India received on Wednesday the first five Rafale fighter jets it obtained in a multi-billion-dollar deal with France.
It comes at a time of tensions between India and China over the frontier territory of Ladakh, where a skirmish in June that included hand-to-hand combat between soldiers of both countries left 20 Indians dead.
India has bought a total of 36 French Rafale fighters in a deal estimated to be worth $9.4 billion. They are all scheduled to be delivered by the end of 2021.
The Indian government heralded the arrival of the planes, although police and soldiers closed roads leading to the base, banned photography and enforced restrictions on gatherings of more than four people in the vicinity.
Security was tight around Ambala air base in Haryana state, where the jets arrived. A water-cannon guard of honor greeted the planes when they landed.
Prime Minister Narendra Modi welcomed the arrival of the jets. "There is no sacrifice like the national defense; there is no good deed like the national defense; there is no practice like national defense," Modi tweeted.
Indian Defense Minister Rajnath Singh also celebrated the jets, but sent a veiled threat that many say referred to China.

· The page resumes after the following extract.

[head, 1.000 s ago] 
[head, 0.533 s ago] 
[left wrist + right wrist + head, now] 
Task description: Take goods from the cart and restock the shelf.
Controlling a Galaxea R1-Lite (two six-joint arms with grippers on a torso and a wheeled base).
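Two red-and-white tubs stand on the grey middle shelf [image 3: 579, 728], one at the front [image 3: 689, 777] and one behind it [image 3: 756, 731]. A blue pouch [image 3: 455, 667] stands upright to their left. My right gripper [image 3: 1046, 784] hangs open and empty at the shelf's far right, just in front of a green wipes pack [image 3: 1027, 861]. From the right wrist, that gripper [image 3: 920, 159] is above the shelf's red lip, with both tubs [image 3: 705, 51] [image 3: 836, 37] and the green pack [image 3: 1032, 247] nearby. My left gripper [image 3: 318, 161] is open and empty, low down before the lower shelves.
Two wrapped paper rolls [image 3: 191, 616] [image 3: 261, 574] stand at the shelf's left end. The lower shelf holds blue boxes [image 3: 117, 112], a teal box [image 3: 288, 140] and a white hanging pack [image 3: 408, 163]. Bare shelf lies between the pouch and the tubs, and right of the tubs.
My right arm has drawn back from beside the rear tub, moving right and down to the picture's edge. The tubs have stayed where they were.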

"If anyone should be worried about or critical about this new capability ... it should be those who want to threaten our territorial integrity,'' Singh wrote on Twitter.

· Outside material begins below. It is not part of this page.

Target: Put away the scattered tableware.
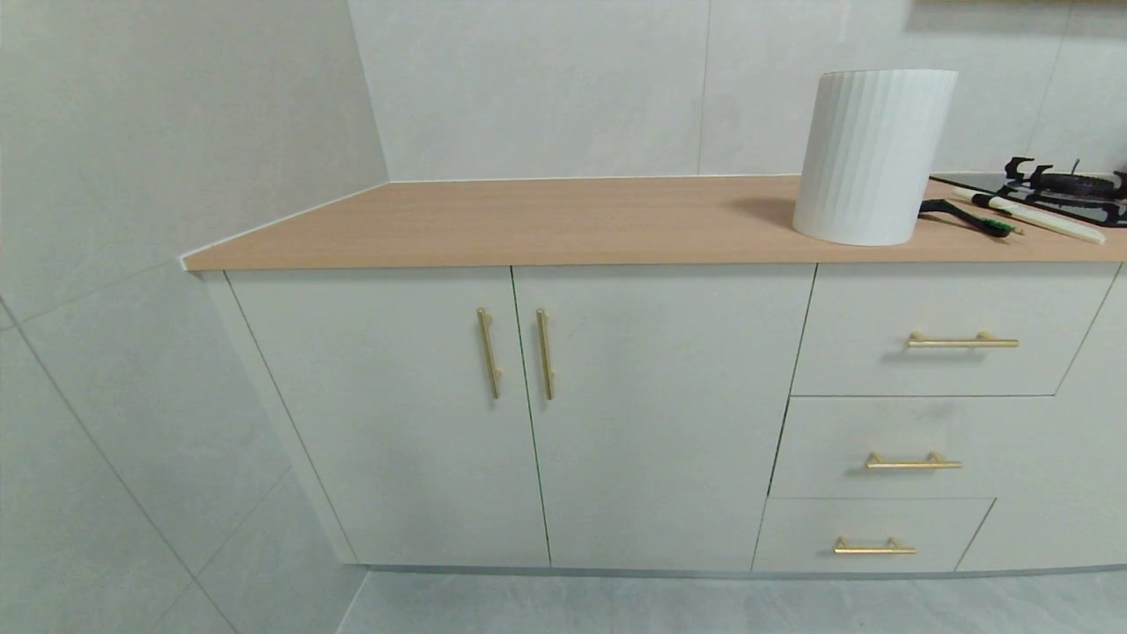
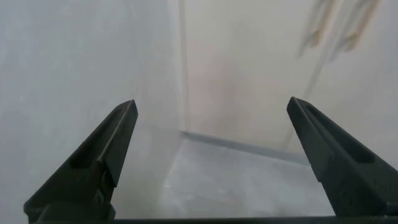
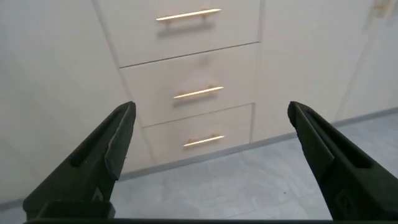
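The left gripper has its fingers apart with nothing between them and faces the floor. The right gripper also has its fingers apart and empty, and faces the stack of three drawers. Above the drawers, a white ribbed container stands upright near the front edge of the countertop, toward its right end. A black-handled utensil and a long white utensil lie just beside it, next to the gas hob.
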Controlling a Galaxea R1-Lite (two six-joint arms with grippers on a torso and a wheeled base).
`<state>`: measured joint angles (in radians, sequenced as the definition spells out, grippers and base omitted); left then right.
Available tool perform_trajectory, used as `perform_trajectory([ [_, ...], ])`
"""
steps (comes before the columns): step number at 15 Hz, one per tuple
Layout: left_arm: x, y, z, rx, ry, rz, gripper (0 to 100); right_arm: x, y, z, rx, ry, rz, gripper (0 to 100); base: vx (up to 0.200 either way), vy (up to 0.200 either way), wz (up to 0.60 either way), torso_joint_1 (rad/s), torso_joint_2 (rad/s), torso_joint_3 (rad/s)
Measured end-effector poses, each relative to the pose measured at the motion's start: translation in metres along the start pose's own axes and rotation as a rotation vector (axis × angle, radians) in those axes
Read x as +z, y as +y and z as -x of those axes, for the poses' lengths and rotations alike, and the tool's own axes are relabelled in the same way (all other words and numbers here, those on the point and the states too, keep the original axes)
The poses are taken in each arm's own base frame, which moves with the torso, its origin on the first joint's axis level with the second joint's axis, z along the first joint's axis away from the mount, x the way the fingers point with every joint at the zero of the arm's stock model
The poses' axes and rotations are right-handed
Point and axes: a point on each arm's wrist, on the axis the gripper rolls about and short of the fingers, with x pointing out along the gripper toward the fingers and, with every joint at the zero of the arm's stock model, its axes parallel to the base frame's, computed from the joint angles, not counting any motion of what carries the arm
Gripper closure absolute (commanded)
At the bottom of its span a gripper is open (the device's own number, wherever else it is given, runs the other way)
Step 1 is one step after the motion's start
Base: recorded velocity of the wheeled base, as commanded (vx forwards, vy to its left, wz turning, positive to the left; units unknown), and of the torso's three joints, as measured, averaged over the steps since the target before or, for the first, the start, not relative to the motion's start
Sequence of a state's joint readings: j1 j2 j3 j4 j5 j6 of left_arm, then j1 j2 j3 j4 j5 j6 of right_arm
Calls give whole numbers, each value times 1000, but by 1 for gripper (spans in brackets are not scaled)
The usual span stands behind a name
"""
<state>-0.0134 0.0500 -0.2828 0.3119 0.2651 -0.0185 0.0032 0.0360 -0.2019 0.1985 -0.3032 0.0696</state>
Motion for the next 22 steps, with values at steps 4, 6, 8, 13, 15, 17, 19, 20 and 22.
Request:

Leader of the opposition Rahul Gandhi congratulated the Indian Air Force on receiving the new fighter jets but raised a series of questions on the cost and number of jets purchased.
In the recent years, India has become the world's biggest arms importer, as it embarks on a modernization of its military. On July 2, India's defense ministry also approved the purchase of 21 Russian MiG-29 and 12 Sukhoi Su-30MKI fighter aircraft costing $2.43 billion to replace obsolete Soviet-era weapons.

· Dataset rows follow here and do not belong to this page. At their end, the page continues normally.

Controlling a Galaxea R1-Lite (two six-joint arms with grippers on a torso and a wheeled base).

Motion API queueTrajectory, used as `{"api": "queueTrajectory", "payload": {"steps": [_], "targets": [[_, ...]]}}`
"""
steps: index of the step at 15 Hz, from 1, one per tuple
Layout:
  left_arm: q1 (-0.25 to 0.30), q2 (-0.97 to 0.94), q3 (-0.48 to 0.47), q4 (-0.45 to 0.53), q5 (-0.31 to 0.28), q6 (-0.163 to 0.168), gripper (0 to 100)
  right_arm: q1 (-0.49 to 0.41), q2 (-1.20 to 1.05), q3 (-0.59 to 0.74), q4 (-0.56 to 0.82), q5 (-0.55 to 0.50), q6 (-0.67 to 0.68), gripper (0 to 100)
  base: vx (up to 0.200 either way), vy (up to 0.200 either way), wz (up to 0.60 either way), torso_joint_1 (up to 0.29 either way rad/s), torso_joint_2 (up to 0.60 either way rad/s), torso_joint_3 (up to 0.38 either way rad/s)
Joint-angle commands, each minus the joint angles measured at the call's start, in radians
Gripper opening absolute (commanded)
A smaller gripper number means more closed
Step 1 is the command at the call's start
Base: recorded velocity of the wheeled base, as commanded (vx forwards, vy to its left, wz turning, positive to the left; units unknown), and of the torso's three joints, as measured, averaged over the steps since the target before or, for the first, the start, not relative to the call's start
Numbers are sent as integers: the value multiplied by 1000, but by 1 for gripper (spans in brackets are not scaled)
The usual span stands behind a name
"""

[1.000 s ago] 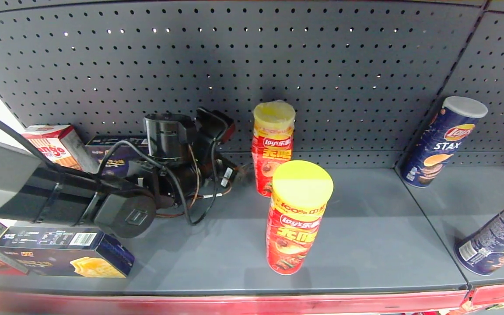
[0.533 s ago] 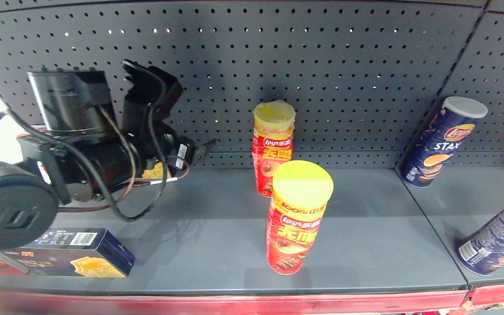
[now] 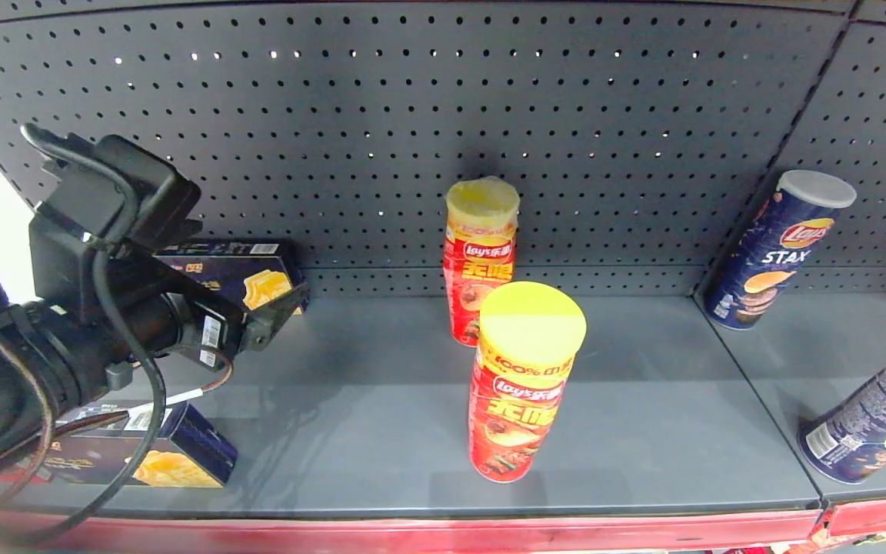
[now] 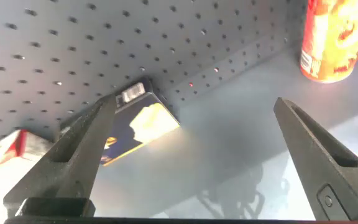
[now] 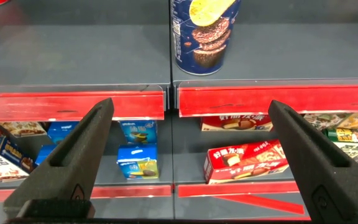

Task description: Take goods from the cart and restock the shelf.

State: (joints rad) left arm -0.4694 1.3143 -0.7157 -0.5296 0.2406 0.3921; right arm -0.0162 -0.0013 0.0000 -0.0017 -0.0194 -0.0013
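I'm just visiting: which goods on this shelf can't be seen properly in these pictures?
Head view: front dark blue box, largely hidden by the left arm.
Head view: nearest blue can, cut off by the right edge.
Head view: rear red can, base hidden behind the front red can.
Left wrist view: red-and-white box, too blurred to identify.

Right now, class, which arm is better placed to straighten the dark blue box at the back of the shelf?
Left. The left pincer is open and points at the dark blue box from close by. The right pincer, also open, faces the red shelf rail below a blue can.
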Motion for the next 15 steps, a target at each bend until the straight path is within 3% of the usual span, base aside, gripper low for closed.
{"api": "queueTrajectory", "payload": {"steps": [1, 3, 7, 8, 11, 15], "targets": [[-18, -20, 6, -4, 6, -9, 100, -1, 4, -34, -4, -4, 18, 100, 0, 0, 0, 0, 0, 0], [-22, -20, 4, -7, 6, -36, 100, 9, 261, -295, 11, 7, 119, 100, 0, 0, 0, 0, 0, 0], [-37, -21, 73, -58, 5, -42, 100, 78, 524, -520, -4, 87, 113, 100, 0, 0, 0, 0, 0, 0], [-43, -32, 87, -58, 5, -42, 100, 104, 607, -588, -14, 114, 44, 100, 0, 0, 0, 0, 0, 0], [-41, -89, 142, -58, 5, -42, 100, 194, 767, -689, -15, 185, -34, 100, 0, 0, 0, 0, 0, 0], [-40, -113, 150, -55, 5, -45, 100, 351, 920, -773, -63, 187, -62, 100, 0, 0, 0, 0, 0, 0]]}}
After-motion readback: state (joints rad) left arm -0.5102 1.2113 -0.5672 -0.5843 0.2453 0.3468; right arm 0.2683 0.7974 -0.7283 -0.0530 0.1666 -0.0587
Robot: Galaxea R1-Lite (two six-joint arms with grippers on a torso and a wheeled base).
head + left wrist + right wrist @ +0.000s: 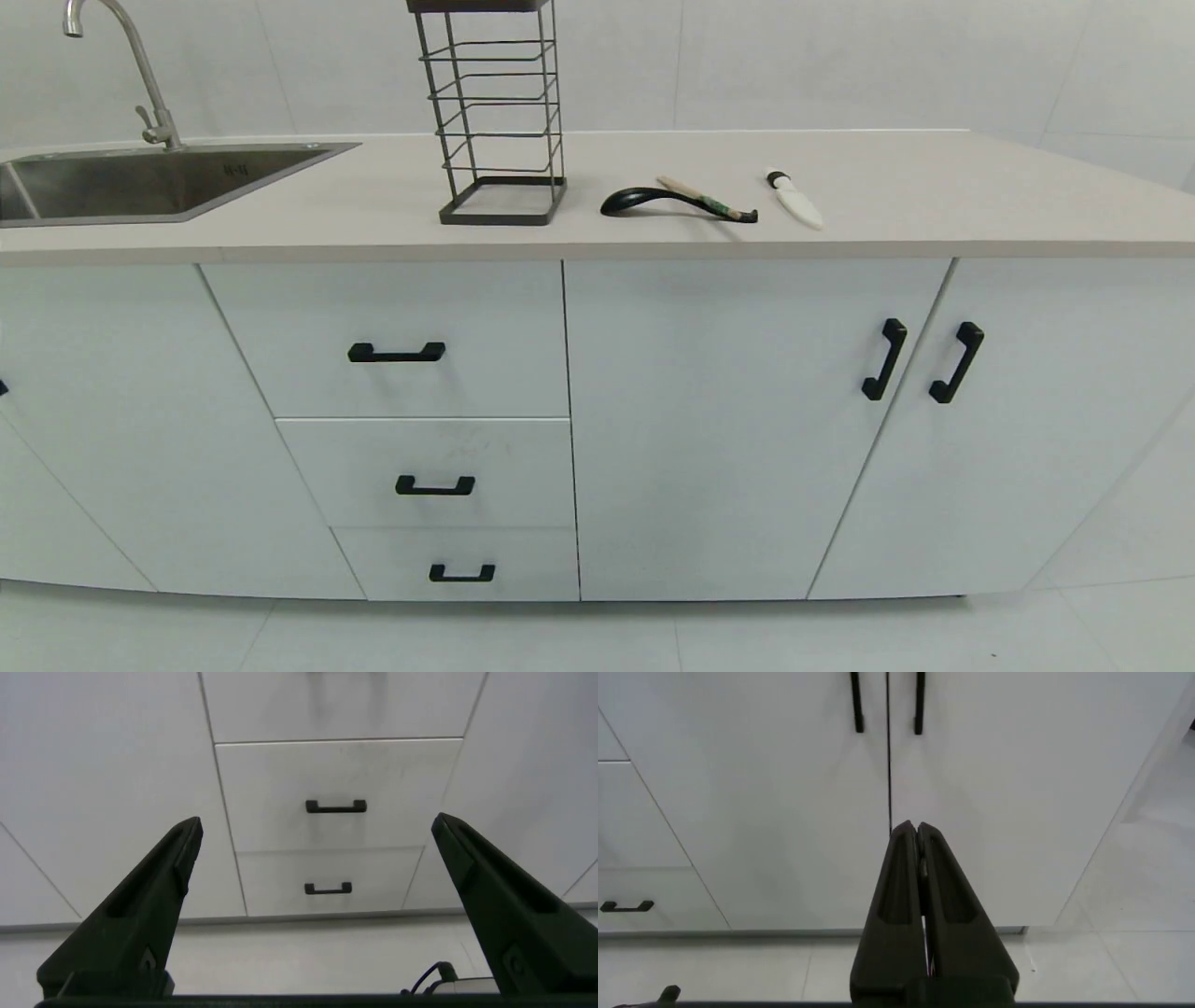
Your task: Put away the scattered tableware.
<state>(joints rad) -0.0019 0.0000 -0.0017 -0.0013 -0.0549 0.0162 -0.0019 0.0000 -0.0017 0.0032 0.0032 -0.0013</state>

What's behind China's border disputes
Tensions with China
Indian and Chinese forces have been in a six-week-long standoff on their Himalayan border since the incident that led to the Indian deaths. China also suffered casualties, but has not revealed the figures.
Both sides have blamed each other for the clash and have also positioned thousands of troops there, even as they pursue talks that they say aim to ease the tensions.